Although TUNEL alone cannot distinguish between apoptosis and necrosis, we and others have previously demonstrated that apoptosis is the form of cell death prevalent during follicular atresia and luteal regression. For this reason, TUNEL-positive cells in ovarian sections were considered apoptotic rather than necrotic in the present studies. Caspase-3 and apoptosis were localized in ovarian follicles of rats treated with anti-eCG antiserum, or in luteal tissue from rats treated with PGF2a (Fig. 5). As previously observed, the CL exhibited intense staining for caspase-3 (Fig. 5A), and there was no apparent difference in the extent of caspase-3 immunostaining in CL that were positive or negative for apoptosis identified by TUNEL (Fig. 5B).

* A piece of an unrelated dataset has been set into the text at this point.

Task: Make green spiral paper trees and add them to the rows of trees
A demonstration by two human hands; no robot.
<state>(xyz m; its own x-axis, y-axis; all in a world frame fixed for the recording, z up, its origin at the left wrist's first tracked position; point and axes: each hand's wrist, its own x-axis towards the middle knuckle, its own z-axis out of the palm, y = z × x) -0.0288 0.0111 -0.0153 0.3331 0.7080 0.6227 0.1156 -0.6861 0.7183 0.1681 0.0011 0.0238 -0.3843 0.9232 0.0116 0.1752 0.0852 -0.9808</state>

Conversely, follicles that contained TUNEL-positive apoptotic granulosa cells (Fig. 5, D and F) displayed immunostaining for caspase-3 in both the granulosa and theca layers (Fig. 5, С and E), while TUNEL-negative follicles exhibited no caspase-3 in granulosa cells (Fig. 5C). TUNEL and caspase-3 localization were done in adjacent sections, so it is not possible to assess the colocalization of caspase-3 and apoptosis in individual cells. However, TUNEL-positive follicles contained scattered apoptotic granulosa cells (Fig. 5F), and these follicles displayed scattered caspase-3 staining, in a similar pattern, in the adjacent section (Fig. 5E). buy asthma inhalers
FIG. 4. Localization of caspase-3 in the rat ovary. Ovaries removed from rats 48 h after eCG injection (ovaries enriched with antral follicles), or 7 days after eCG + hCG injection (ovaries enriched with CL) were processed for histology as described in Materials and Methods. Cleared and rehydrated sections were incubated with normal rabbit serum (control; A and D) or rabbit anti-CPP32 antibody (5 p,g/ml; В, С, E, and F), washed, and incubated with biotinylated goat anti-rabbit IgG. The sections were again washed, incubated with avidin-biotin-HRP, and developed with dimethylaminoazoben-zene (DAB)/CuS04. Positive immunostaining (black) was observed in the theca cells (t) and oocytes (arrowhead) of follicles (В, C, and E) and in luteal cells (cl) of the CL (E and F). Immunostaining for caspase-3 was weak or absent from granulosa cells (gc; В and C) and interstitial tissue (i; В and E). In positively stained cells, caspase-3 was localized in the cytoplasm (c), whereas the nucleus (n) contained little or no staining for this enzyme (F). A, B, D, and E) X100. С and F) X640. One representative of five experiments is shown.
FIG. 5. Localization of caspase-3 and apoptosis in follicles and luteal tissue. Caspase-3 (left panels) and apoptosis (right panels) were localized in histological sections, with the anti-CPP32 antibody and TUNEL, respectively, as described in the Materials and Methods. A) There was no difference in caspase-3 staining between two neighboring CL (a) and (b), which both displayed intense caspase-3 immunoreactivity, although in an adjacent section (B), one CL was TUNEL-positive (b) while the other was TUNEL-negative (a). C) TUNEL-negative follicles (c) displayed typical caspase-3 staining in theca (t) but not granulosa (gc) cells. However, a TUNEL-positive follicle (d) contained scattered caspase-3-positive granulosa cells. D) In an adjacent section, scattered TUNEL-positive granulosa cells were evident in the follicle containing caspase-3-positive (d), but not the caspase-3-negative (c) granulosa cells. E) In a TUNEL-positive follicle, positive caspase-3 staining was evident in some granulosa cells (arrowhead) while others did not display caspase-3 immunoreactivity (arrow). F) In an adjacent section, some granulosa cells were TUNEL-positive (arrowhead) while others were not (arrow). A-D) X100. E and F) X640. One representative of five experiments is shown.